Excerpted data =>

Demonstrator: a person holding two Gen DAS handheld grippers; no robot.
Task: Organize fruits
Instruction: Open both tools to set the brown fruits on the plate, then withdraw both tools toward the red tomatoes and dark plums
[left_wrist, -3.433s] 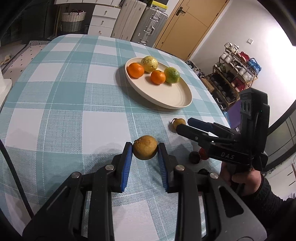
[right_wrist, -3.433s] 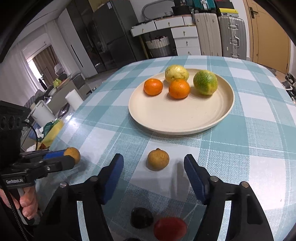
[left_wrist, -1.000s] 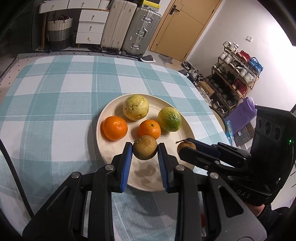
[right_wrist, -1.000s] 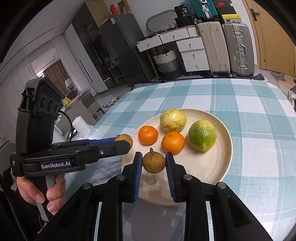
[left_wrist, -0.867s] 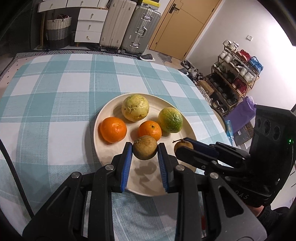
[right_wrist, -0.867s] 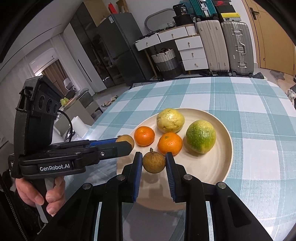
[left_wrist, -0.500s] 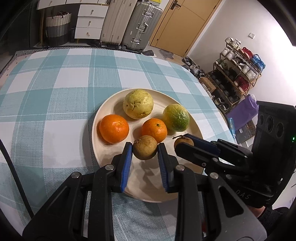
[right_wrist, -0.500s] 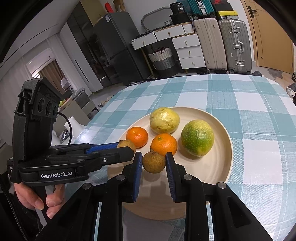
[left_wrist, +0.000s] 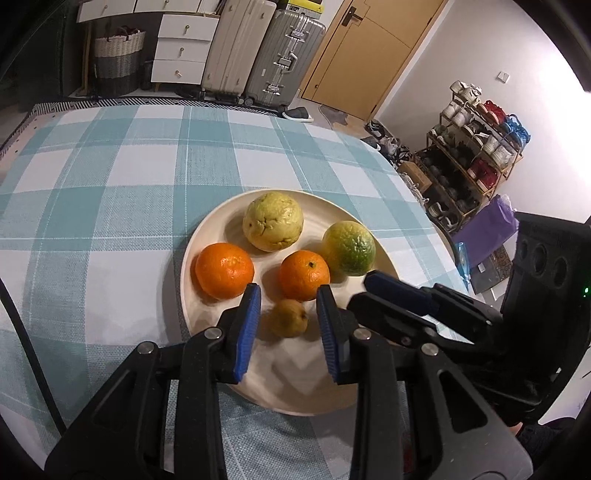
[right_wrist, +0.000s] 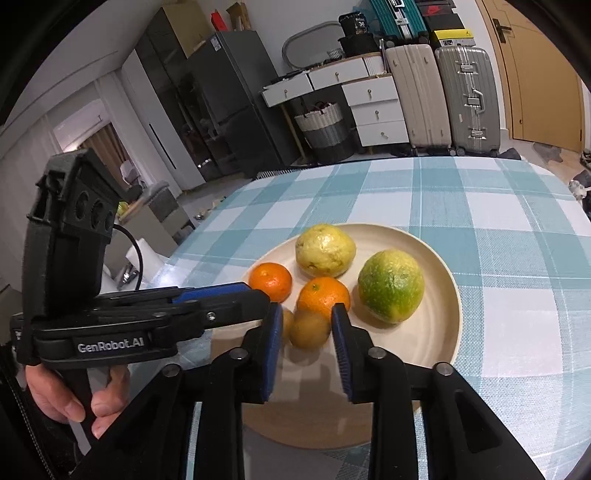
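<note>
Both tools' jaws opening, fruits released

We note a cream plate (left_wrist: 192, 254), two orange mandarins (left_wrist: 224, 270), one green-yellow citrus (left_wrist: 349, 248), and a teal-and-white checked tablecloth (left_wrist: 110, 192) at left of frame.

A small brown fruit (left_wrist: 288, 323) lies on the cream plate (left_wrist: 332, 395) between the pads of the left claw (left_wrist: 288, 328), clear of both as its jaws open. A second small brown fruit (right_wrist: 309, 328) sits between the pads of the right claw (right_wrist: 306, 347), whose jaws are opening too. Just beyond the claws rest two oranges (left_wrist: 224, 270) (left_wrist: 304, 275); farther off, a wrinkled yellow fruit (left_wrist: 272, 220) and a green-yellow citrus (left_wrist: 348, 248)
</note>
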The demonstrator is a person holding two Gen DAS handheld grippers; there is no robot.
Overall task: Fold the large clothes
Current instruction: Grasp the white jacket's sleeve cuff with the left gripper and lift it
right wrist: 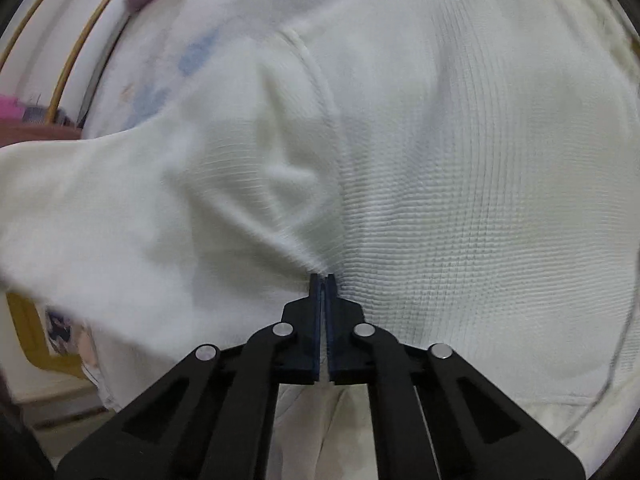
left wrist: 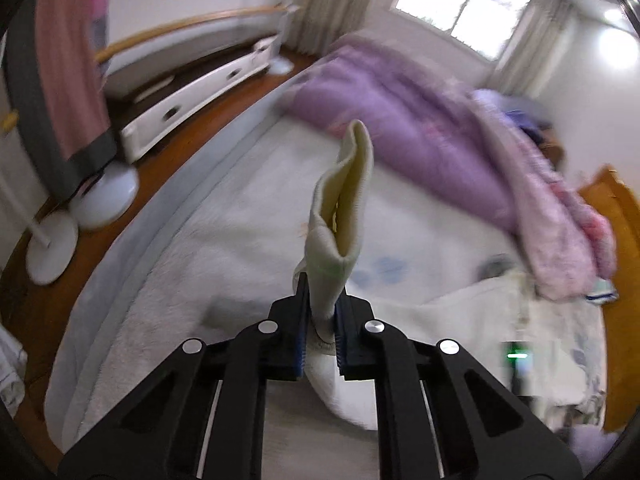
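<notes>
A cream knitted garment (right wrist: 440,160) lies spread on the bed and fills the right wrist view. My right gripper (right wrist: 323,280) is shut on a pinch of its fabric, and folds radiate from the fingertips. My left gripper (left wrist: 322,300) is shut on the garment's sleeve cuff (left wrist: 344,200), which stands up between the jaws above the bed. More of the garment (left wrist: 472,320) lies at the lower right of the left wrist view.
The bed's white sheet (left wrist: 192,248) lies under the garment. A purple quilt (left wrist: 420,120) and pink bedding (left wrist: 560,232) are heaped at the far side. A white drawer unit (left wrist: 192,96), two round white stand bases (left wrist: 108,196) and wooden floor (left wrist: 48,308) lie to the left.
</notes>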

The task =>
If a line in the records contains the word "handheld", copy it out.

Response =>
Demonstrator: a person holding two Gen DAS handheld grippers; no robot.
The demonstrator is a person holding two Gen DAS handheld grippers; there is no robot.

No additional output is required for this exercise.